Maar voor de wondgeneeskunde heb je ook lastiger kennis nodig. Kennis om te beredeneren, te begrijpen wat er gebeurt, kennis over de regels van het spel. Kennis die nodig is om je waarnemingen in een breder kader te zien; om de analyses in hun onderlinge verband te zien. Dan gaat het over levels, wiskunde, regelkringen, organisatieniveaus, tijdschalen en nog veel meer.
Daarmee wordt je in staat om beter te zien wat er nu werkelijk met je patiënt aan de hand kan zijn. Daarnaast word je beter in staat om de mogelijkheden die jou ter beschikking staan te beoordelen. Daardoor kun je dan gerichter een volgende stap zetten.
Die kennis geeft je ook de beschikking over veel meer mogelijkheden om een interventie te doen. Helaas geeft het ook meer onmogelijkheden want je leert ook dat in de wondgeneeskunde de praktijk achter loopt op de wetenschap.
Het lastige is dat die kennis voor een gemiddelde behandelaar helemaal niet praktisch lijkt. Wat heb je aan groeifactoren, complement, feedback loops, celtypen, afweer en wat al niet meer? Daar kun je nu nog weinig mee terwijl in de praktijk de keuze van het juiste verband eigenlijk altijd prima werkt.

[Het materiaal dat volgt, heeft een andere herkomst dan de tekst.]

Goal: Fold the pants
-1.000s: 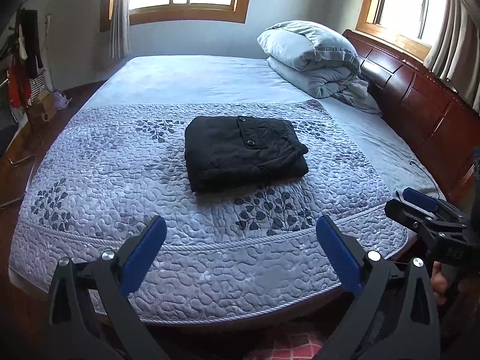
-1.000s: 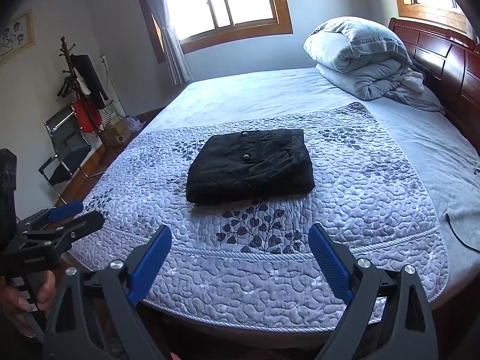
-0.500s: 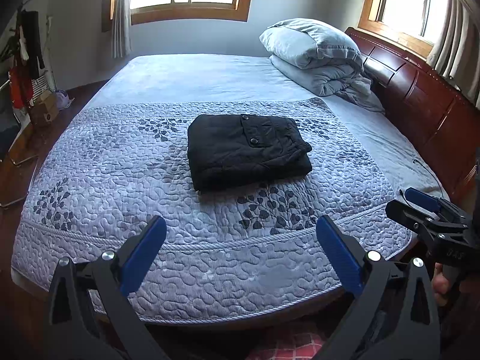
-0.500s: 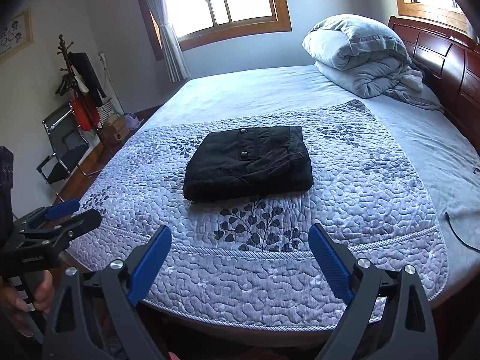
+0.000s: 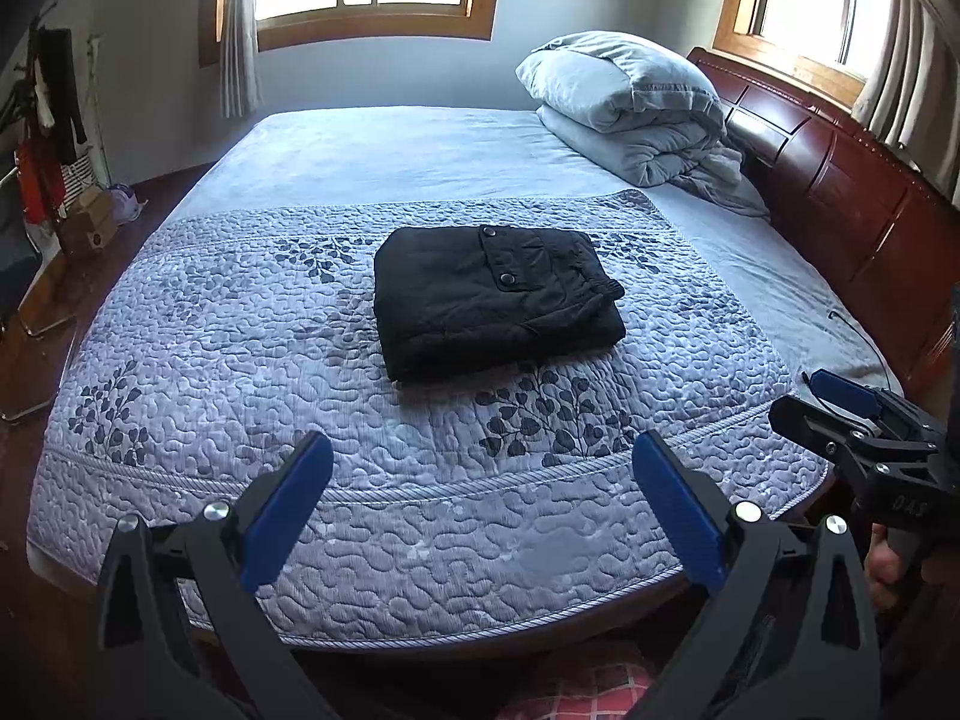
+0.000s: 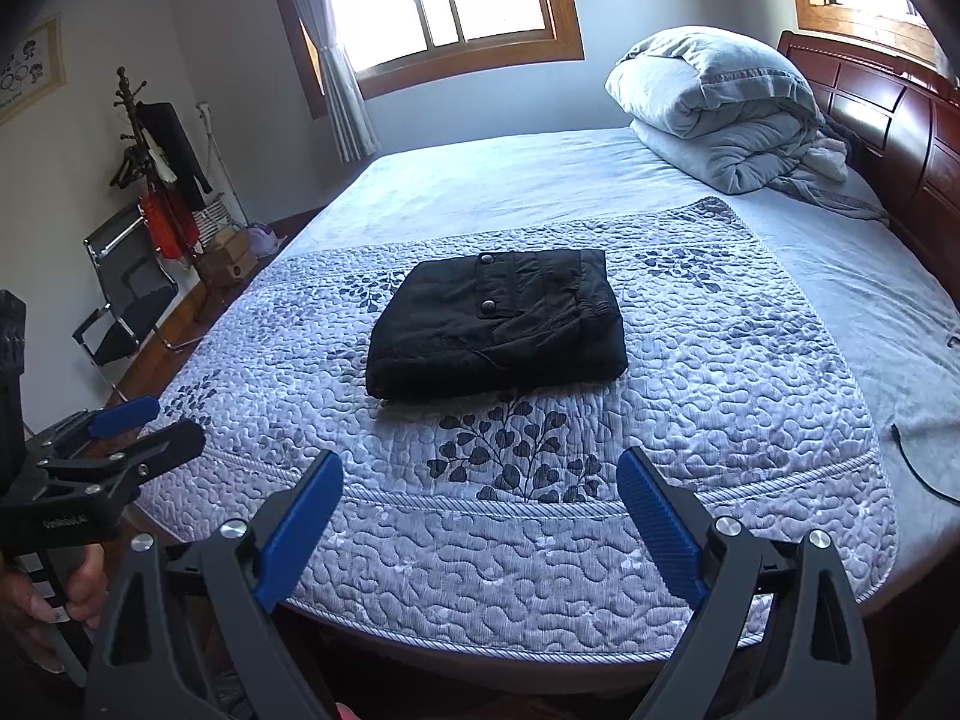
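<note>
Bedroom with wood-framed windows, pale walls, a dark red wooden headboard along the right side. Wide bed under a pale blue sheet, its near half covered by a grey-violet quilted coverlet with leaf prints. Rolled grey duvet piled at the far right corner against the headboard. Coat stand hung with dark and red clothes by the left wall, a black chair just beside it.

Black pants folded into a compact rectangle, lying flat near the middle of the coverlet, a flap with two snap buttons facing up, waistband end toward the right.

Left gripper held off the near edge of the bed, blue-padded fingers spread wide, nothing between them, well apart from the pants. Right gripper likewise spread wide and empty, hovering over the near hem of the coverlet, clear of the garment. Each gripper visible at the edge of the other's view, a hand wrapped round the handle below.
</note>
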Tool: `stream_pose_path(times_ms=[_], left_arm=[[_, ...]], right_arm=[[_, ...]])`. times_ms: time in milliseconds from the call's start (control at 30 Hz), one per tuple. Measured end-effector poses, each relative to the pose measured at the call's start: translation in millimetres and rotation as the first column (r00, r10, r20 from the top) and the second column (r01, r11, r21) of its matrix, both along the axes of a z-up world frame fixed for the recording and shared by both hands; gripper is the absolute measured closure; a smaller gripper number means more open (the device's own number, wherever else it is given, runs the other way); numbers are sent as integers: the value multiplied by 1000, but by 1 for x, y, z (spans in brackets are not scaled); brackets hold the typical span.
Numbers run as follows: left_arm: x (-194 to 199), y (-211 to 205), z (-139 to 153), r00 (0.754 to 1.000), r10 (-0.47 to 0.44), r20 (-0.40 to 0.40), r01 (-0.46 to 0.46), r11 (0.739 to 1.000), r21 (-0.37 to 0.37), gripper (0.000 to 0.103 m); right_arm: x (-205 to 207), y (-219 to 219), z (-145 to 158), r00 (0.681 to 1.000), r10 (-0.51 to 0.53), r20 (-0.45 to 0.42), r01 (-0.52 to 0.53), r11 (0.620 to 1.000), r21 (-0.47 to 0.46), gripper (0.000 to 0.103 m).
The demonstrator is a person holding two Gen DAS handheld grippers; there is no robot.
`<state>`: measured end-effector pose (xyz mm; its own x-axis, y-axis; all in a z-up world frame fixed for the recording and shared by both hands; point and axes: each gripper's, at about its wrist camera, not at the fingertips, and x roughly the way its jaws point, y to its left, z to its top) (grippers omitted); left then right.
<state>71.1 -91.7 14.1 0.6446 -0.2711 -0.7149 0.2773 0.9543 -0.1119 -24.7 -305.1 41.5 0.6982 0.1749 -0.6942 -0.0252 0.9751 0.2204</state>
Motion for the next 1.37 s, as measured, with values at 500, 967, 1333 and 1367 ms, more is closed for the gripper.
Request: stream_pose_path(times_ms=[500, 967, 1333, 1367], left_arm=[[3, 0, -7, 1000, -9, -12, 9, 1000, 13, 3], [3, -2, -7, 1000, -14, -8, 14, 1000, 12, 3], [7, -3, -10, 999, -26, -19, 26, 1000, 12, 3], [6, -4, -10, 999, -29, -17, 29, 999, 14, 3]], right_arm=[[1, 1, -3, 1000, 6, -9, -6, 1000, -3, 10], [4, -2, -7, 1000, 2, -23, -2, 1000, 1, 10], [5, -6, -10, 1000, -8, -28, 9, 1000, 13, 10], [5, -6, -10, 1000, -11, -27, 11, 1000, 14, 10]])
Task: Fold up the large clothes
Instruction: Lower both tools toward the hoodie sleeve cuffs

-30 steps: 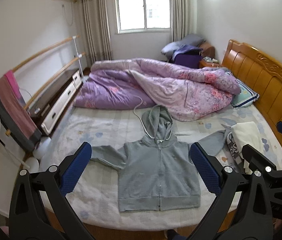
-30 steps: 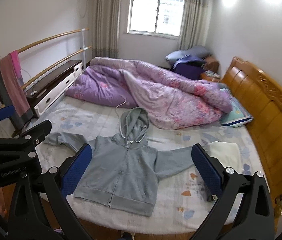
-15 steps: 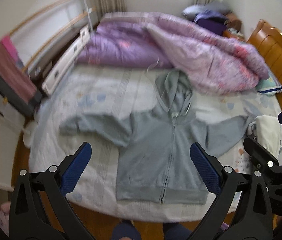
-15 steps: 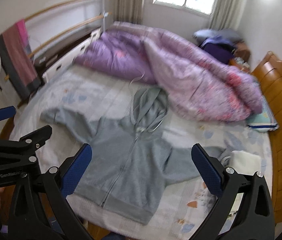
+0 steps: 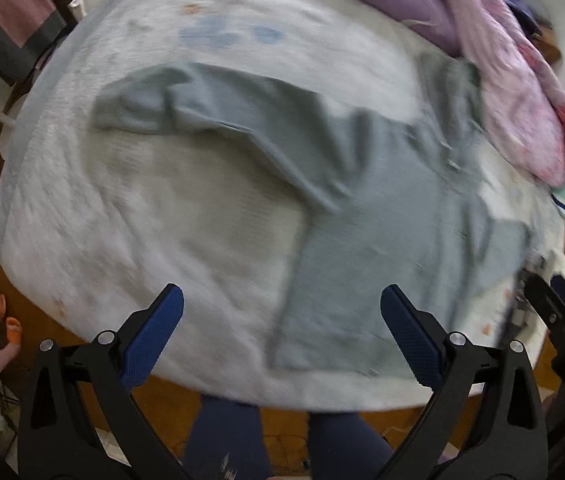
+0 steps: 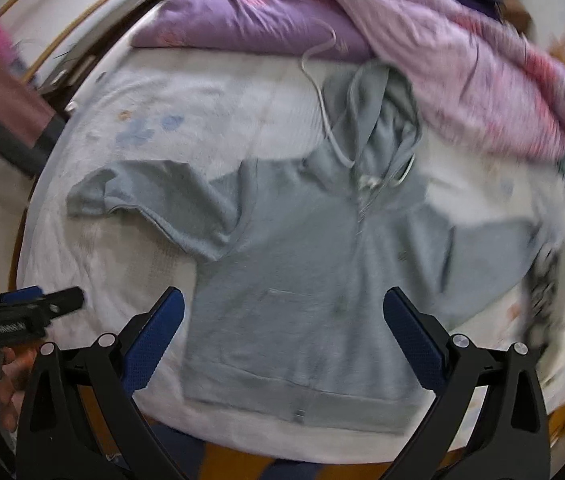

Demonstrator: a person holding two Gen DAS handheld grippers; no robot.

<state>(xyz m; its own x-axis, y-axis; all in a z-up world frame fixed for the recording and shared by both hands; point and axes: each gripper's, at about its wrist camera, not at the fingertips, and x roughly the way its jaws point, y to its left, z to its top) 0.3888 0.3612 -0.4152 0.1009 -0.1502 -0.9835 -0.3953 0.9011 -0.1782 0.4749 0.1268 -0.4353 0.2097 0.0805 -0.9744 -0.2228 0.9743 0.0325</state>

Dat is altijd weer het lastige, mensen opleiden voor iets wat ze niet nodig denken te hebben, maar wat ondertussen wel het verschil maakt voor veel patiënten. Lastige kennis voor behandelaren die willen snappen wat ze doen.
Behandelaren die weten wanneer “Wat nu?” een pleister en een geruststellend woord is, maar ook wanneer “Wat nu?” iets heel anders is.